Aucune précision n’est donnée quant à la manière d’estimer le nombre d’appareils en fonction. Dans le secteur électroménager, ces estimations me surprennent. Par exemple, selon le tableau 7 (page 12), il y aurait 5 millions de frigo-congélateurs sur le marché en 2021, contre 4 millions en 2002, soit une augmentation de 25%, très largement supérieure à l’accroissement de la population.
Arrivé là dans ma lecture du rapport, je comprends mieux le surprenant graphique 2 Entwicklung ganzer Sektor / Geräte in diesem Sektor (page 8) montre l’évolution de 2002 à 2021 de la consommation totale d’électricité des ménages et du secteur des services (certainement une donnée de l’Office fédéral de la statistique) et celle des appareils selon la modélisation. Après une augmentation jusqu’en 2010, la consommation totale s’est stabilisée à 35 milliards de kWh (35 TWh, sur une consommation totale de 58.1 TWh), quand la part des appareils des ménages et du secteur des services passerait de 7.79 TWh à 6.72 TWh (-16.3%). Ainsi, la consommation des appareils électriques et électroniques utilisés par les ménages et le secteur des services n’expliquerait que 19% de la consommation électrique de ces deux secteurs (voir aussi tableau 1, page 8). On ne sait pas à quoi sont utilisés les 81% restants: éclairage (pourtant soumis à l’étiquette énergétique), chauffe-eau électriques, pompes à chaleur, recharge des véhicules électriques…? Bref, on compare des pommes et des poires et la diminution de consommation électrique des appareils n’a aucun fondement statistique.
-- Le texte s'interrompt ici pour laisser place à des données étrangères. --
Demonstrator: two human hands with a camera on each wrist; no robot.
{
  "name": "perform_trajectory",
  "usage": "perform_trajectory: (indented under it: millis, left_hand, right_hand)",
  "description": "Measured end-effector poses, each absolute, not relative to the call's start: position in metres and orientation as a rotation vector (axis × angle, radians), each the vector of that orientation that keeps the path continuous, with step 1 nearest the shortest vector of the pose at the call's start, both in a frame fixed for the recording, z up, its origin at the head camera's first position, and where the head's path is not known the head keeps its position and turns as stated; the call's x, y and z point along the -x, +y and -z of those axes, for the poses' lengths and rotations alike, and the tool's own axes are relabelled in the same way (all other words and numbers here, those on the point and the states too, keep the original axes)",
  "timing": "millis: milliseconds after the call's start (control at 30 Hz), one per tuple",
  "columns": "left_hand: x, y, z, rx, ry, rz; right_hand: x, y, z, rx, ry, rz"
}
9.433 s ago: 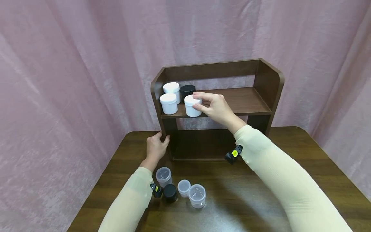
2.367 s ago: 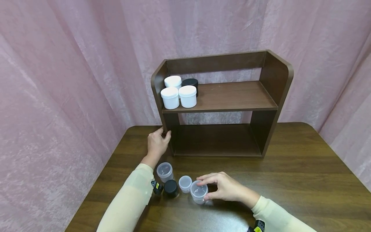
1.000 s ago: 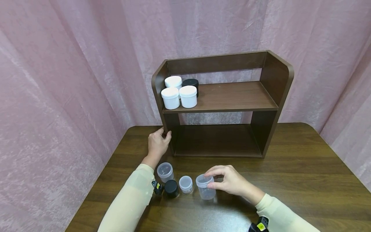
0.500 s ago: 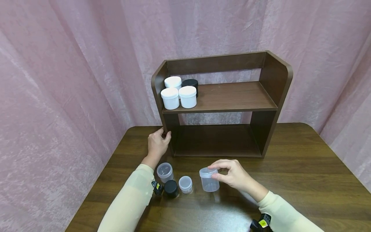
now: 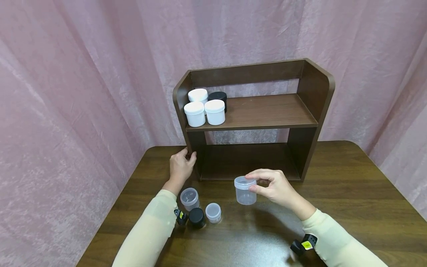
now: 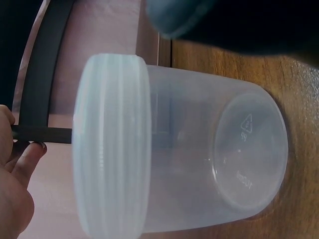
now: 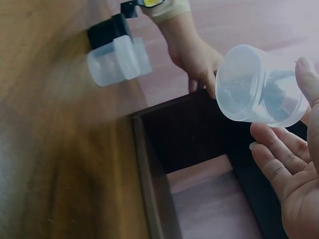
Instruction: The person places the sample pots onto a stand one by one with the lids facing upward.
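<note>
At about nine o'clock of the dark wooden shelf unit (image 5: 300, 111), the left hand (image 5: 181, 167) is gripping the foot of its left side panel, fingers curled round the edge. Below that hand, three small containers are standing on the table (image 5: 350, 193): a clear lidded jar (image 5: 189, 198), a black jar (image 5: 196, 217) at its five o'clock, and a small translucent jar (image 5: 213, 212) just beside the black one; the clear ones are looking empty. Up on the shelf's upper board, at its nine o'clock end, three white jars (image 5: 204, 107) and a black-lidded jar (image 5: 218, 98) are sitting bunched together, their contents hidden. Toward three o'clock, the right hand (image 5: 275, 187) is pinching a clear lidded tub (image 5: 245, 190) by its lid rim, holding it off the table in front of the lower opening. The tub is showing nothing inside.
</note>
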State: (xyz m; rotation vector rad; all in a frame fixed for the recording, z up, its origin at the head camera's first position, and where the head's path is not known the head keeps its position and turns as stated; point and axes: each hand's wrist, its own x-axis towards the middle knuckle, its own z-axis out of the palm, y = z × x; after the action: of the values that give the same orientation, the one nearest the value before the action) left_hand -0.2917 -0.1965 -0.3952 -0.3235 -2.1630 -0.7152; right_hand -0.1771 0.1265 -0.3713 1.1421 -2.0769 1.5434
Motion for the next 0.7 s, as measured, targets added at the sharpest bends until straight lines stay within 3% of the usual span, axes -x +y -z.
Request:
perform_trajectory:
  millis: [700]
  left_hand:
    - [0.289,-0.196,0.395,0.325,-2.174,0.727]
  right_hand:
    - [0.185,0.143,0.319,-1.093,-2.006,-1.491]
Je ne peux pas imaginer que les scientifiques de l’OFEN n’avaient pas conscience du caractère très estimatif et incomplet de ces données. Certes, le communiqué de presse de l’OFEN précise bien que les données proviennent de l’Association suisse des fabricants et fournisseurs d’appareils électrodomestiques (FEA) et de l’Association économique suisse de la bureautique, de l’informatique, de la télématique et de l’organisation (Swico) [ndlr: sur mandat de l’OFEN], mais ne précise nul part qu’il s’agit d’une pure modélisation, qui plus est largement tronquée.
Je considère qu’il s’agit d’une fake news fabriquée avec l’argent des contribuables suisses, frappée de la croix fédérale, ce qui me paraît scandaleux. De plus, elle sert clairement les intérêts des fabricants et des fournisseurs de la FEA et de la Swico, en incitant les consommateurs à acheter de nouveaux produits énergétiquement plus efficaces, tout en faisant l’impasse sur la question de l’énergie grise, qui, dans le domaine informatique, représente environ 5 fois plus que celle consommée lors de l’utilisation. Ce n’est malheureusement pas la première fois que l’OFEN promeut le gaspillage et défend les intérêts des fabricants (voir mon article de blog de 2016 à propos du guide Faut-il réparer ou remplacer les appareils ménagers défectueux).